• [Exercise]
Output every record exactly, apart from its images.
** Material to process follows **
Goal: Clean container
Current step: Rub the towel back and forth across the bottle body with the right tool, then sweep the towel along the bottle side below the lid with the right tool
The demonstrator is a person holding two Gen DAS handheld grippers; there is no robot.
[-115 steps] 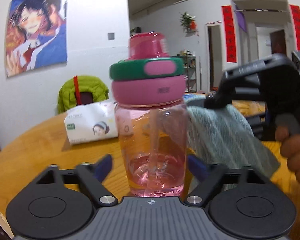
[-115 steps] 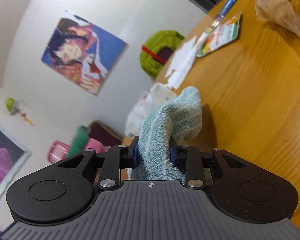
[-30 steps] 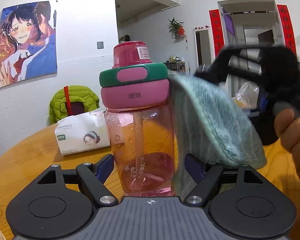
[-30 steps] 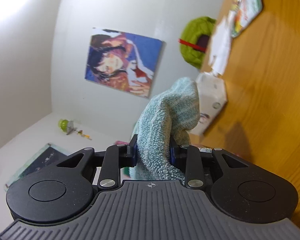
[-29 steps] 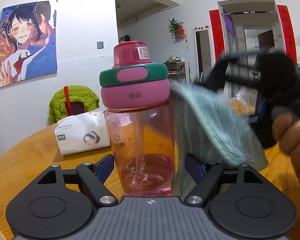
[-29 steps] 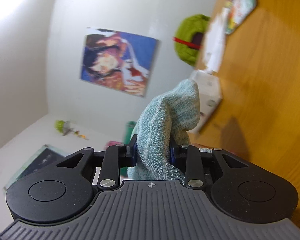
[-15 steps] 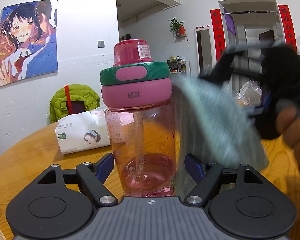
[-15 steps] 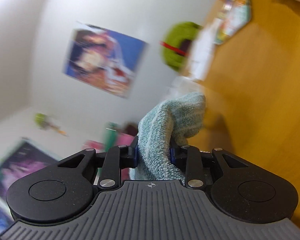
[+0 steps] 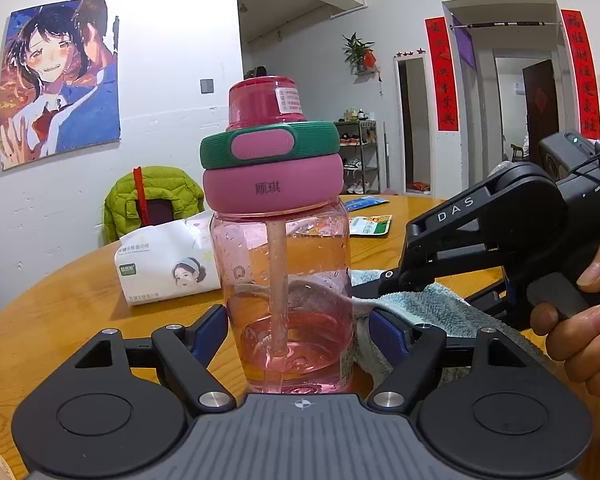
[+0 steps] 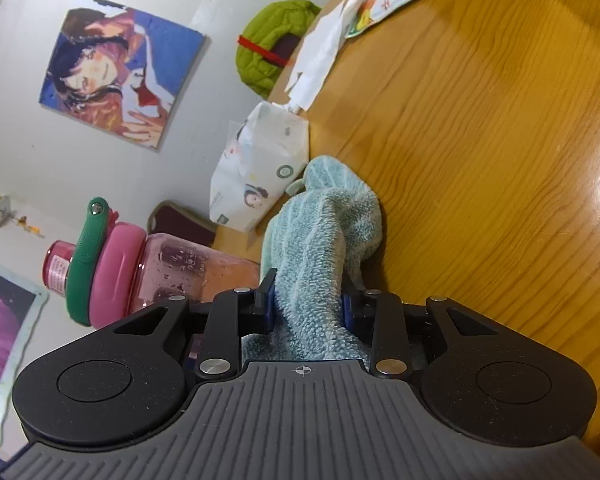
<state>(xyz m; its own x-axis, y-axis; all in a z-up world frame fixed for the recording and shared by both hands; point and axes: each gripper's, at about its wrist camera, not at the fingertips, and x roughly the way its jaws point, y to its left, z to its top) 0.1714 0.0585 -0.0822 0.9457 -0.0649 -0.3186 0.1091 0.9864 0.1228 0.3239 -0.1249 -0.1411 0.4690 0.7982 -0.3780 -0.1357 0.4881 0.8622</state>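
White walls close in this room around a round wooden table [image 9: 80, 280], and everything worth watching sits relative to the pink water bottle [image 9: 284, 280] standing upright on it. That bottle has a clear pink body with a straw inside, a little liquid at the bottom, a pink collar, a green ring and a pink cap with a sticker. The left gripper [image 9: 296, 332] has its blue-padded fingers [image 9: 210, 334] clamped against both sides of the bottle's lower body, holding it steady. Just to the bottle's right, low down by the base, lies a light blue terry cloth [image 9: 424, 308], pinched between the closed-in fingers of the right gripper [image 10: 308, 304]; a person's hand [image 9: 584, 312] wraps that gripper's black handle further right. From the right wrist view the cloth bunches forward past the fingertips onto the tabletop, with the bottle close beside the gripper's left finger. Behind the bottle and slightly left rests a soft pack of tissues [image 9: 164, 268] printed with a woman's portrait. Further back on the left, a green puffer jacket [image 9: 152, 204] hangs over a chair. Behind the bottle to the right, a snack packet [image 9: 370, 225] lies flat near the far edge. On the wall far left of the bottle hangs an anime poster [image 9: 58, 80].
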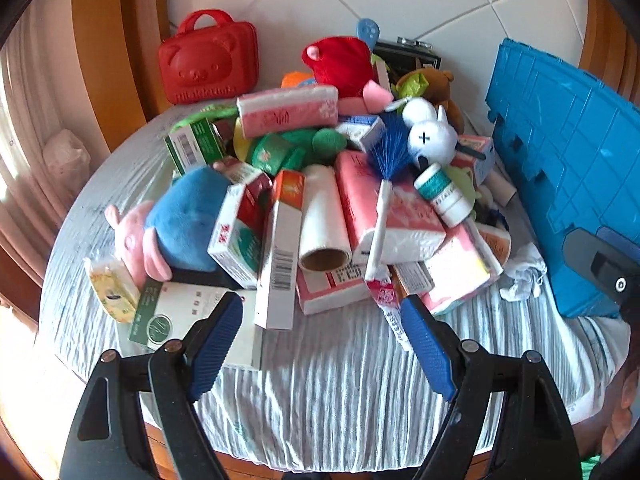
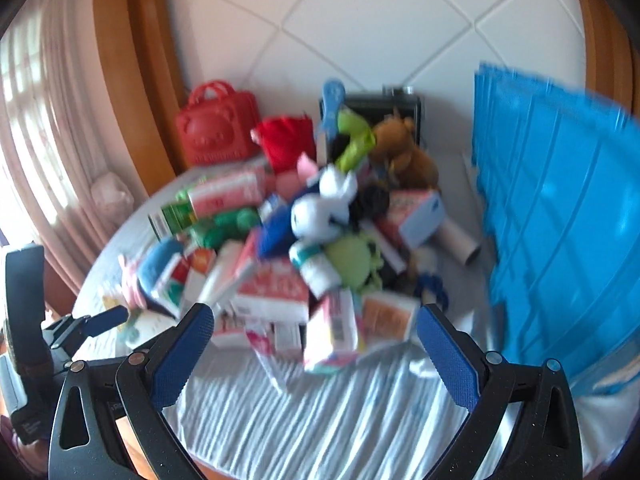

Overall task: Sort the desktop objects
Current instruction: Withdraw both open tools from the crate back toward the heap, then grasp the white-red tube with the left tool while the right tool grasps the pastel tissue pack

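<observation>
A heap of objects lies on a round table with a white striped cloth (image 1: 320, 380). It holds a blue and pink plush (image 1: 176, 224), a white rabbit plush (image 1: 432, 136), a blue brush (image 1: 384, 184), a plastic bag roll (image 1: 324, 216), a white bottle (image 1: 444, 196), pink tissue packs (image 1: 288, 110) and boxes such as a tall orange and white one (image 1: 280, 248). My left gripper (image 1: 322, 312) is open and empty, just in front of the heap. My right gripper (image 2: 316, 322) is open and empty, near the heap's front; its view is blurred.
A blue plastic crate (image 1: 568, 160) stands at the table's right side, also in the right wrist view (image 2: 560, 220). A red bear case (image 1: 208, 60) stands at the back left against the wall. The left gripper's body (image 2: 36, 320) shows at the right view's left edge.
</observation>
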### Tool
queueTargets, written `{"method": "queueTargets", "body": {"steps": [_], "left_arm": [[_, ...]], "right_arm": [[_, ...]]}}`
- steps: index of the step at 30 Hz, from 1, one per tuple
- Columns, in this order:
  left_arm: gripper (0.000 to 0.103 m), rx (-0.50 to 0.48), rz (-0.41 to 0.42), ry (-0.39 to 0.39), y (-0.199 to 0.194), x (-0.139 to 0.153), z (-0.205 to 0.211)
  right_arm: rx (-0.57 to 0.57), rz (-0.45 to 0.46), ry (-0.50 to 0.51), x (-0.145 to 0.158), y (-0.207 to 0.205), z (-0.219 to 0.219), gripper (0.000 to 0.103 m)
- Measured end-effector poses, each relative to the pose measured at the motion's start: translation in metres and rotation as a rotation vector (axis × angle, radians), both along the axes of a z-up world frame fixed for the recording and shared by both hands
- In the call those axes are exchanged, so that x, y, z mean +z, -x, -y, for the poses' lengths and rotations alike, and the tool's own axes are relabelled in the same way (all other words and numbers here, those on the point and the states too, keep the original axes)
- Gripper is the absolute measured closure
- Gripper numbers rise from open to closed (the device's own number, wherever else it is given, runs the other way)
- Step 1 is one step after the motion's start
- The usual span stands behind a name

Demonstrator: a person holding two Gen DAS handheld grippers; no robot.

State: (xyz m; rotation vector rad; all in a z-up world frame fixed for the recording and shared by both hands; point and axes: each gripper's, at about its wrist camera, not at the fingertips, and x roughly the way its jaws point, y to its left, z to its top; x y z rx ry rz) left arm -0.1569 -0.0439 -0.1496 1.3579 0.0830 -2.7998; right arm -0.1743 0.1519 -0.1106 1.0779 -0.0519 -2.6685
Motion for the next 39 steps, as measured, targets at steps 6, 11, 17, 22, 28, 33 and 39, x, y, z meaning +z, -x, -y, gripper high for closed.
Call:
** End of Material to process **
• [Output below]
Goal: Clean container
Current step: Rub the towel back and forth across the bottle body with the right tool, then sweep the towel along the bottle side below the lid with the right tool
The demonstrator is a person holding two Gen DAS handheld grippers; there is no robot.
[-115 steps] 
[-115 steps] 
[-30 steps] 
[-30 steps] 
[-29 steps] 
[-29 steps] 
[-15 steps] 
[-15 steps] 
[+0 steps] 
[+0 steps] 
<state>(xyz m; its own x-axis, y-axis; all in a z-up world frame fixed for the recording and shared by both hands; point and axes: each gripper's, at about its wrist camera, not at the fingertips, and x roughly the way its jaws point, y to its left, z to its top) 0.1714 0.0585 -0.0822 0.9457 -0.0649 -0.3186 0.1091 0.9864 0.1228 0.3239 -0.1249 -0.1411 0.4690 0.7982 -0.3780 -0.1357 0.4881 0.8622</state>
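White walls close in this room around a round wooden table [image 9: 80, 280], and everything worth watching sits relative to the pink water bottle [image 9: 284, 280] standing upright on it. That bottle has a clear pink body with a straw inside, a little liquid at the bottom, a pink collar, a green ring and a pink cap with a sticker. The left gripper [image 9: 296, 332] has its blue-padded fingers [image 9: 210, 334] clamped against both sides of the bottle's lower body, holding it steady. Just to the bottle's right, low down by the base, lies a light blue terry cloth [image 9: 424, 308], pinched between the closed-in fingers of the right gripper [image 10: 308, 304]; a person's hand [image 9: 584, 312] wraps that gripper's black handle further right. From the right wrist view the cloth bunches forward past the fingertips onto the tabletop, with the bottle close beside the gripper's left finger. Behind the bottle and slightly left rests a soft pack of tissues [image 9: 164, 268] printed with a woman's portrait. Further back on the left, a green puffer jacket [image 9: 152, 204] hangs over a chair. Behind the bottle to the right, a snack packet [image 9: 370, 225] lies flat near the far edge. On the wall far left of the bottle hangs an anime poster [image 9: 58, 80].
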
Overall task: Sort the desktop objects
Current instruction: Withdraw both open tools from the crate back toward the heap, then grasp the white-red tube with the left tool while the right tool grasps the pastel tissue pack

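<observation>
A heap of objects lies on a round table with a white striped cloth (image 1: 320, 380). It holds a blue and pink plush (image 1: 176, 224), a white rabbit plush (image 1: 432, 136), a blue brush (image 1: 384, 184), a plastic bag roll (image 1: 324, 216), a white bottle (image 1: 444, 196), pink tissue packs (image 1: 288, 110) and boxes such as a tall orange and white one (image 1: 280, 248). My left gripper (image 1: 322, 312) is open and empty, just in front of the heap. My right gripper (image 2: 316, 322) is open and empty, near the heap's front; its view is blurred.
A blue plastic crate (image 1: 568, 160) stands at the table's right side, also in the right wrist view (image 2: 560, 220). A red bear case (image 1: 208, 60) stands at the back left against the wall. The left gripper's body (image 2: 36, 320) shows at the right view's left edge.
</observation>
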### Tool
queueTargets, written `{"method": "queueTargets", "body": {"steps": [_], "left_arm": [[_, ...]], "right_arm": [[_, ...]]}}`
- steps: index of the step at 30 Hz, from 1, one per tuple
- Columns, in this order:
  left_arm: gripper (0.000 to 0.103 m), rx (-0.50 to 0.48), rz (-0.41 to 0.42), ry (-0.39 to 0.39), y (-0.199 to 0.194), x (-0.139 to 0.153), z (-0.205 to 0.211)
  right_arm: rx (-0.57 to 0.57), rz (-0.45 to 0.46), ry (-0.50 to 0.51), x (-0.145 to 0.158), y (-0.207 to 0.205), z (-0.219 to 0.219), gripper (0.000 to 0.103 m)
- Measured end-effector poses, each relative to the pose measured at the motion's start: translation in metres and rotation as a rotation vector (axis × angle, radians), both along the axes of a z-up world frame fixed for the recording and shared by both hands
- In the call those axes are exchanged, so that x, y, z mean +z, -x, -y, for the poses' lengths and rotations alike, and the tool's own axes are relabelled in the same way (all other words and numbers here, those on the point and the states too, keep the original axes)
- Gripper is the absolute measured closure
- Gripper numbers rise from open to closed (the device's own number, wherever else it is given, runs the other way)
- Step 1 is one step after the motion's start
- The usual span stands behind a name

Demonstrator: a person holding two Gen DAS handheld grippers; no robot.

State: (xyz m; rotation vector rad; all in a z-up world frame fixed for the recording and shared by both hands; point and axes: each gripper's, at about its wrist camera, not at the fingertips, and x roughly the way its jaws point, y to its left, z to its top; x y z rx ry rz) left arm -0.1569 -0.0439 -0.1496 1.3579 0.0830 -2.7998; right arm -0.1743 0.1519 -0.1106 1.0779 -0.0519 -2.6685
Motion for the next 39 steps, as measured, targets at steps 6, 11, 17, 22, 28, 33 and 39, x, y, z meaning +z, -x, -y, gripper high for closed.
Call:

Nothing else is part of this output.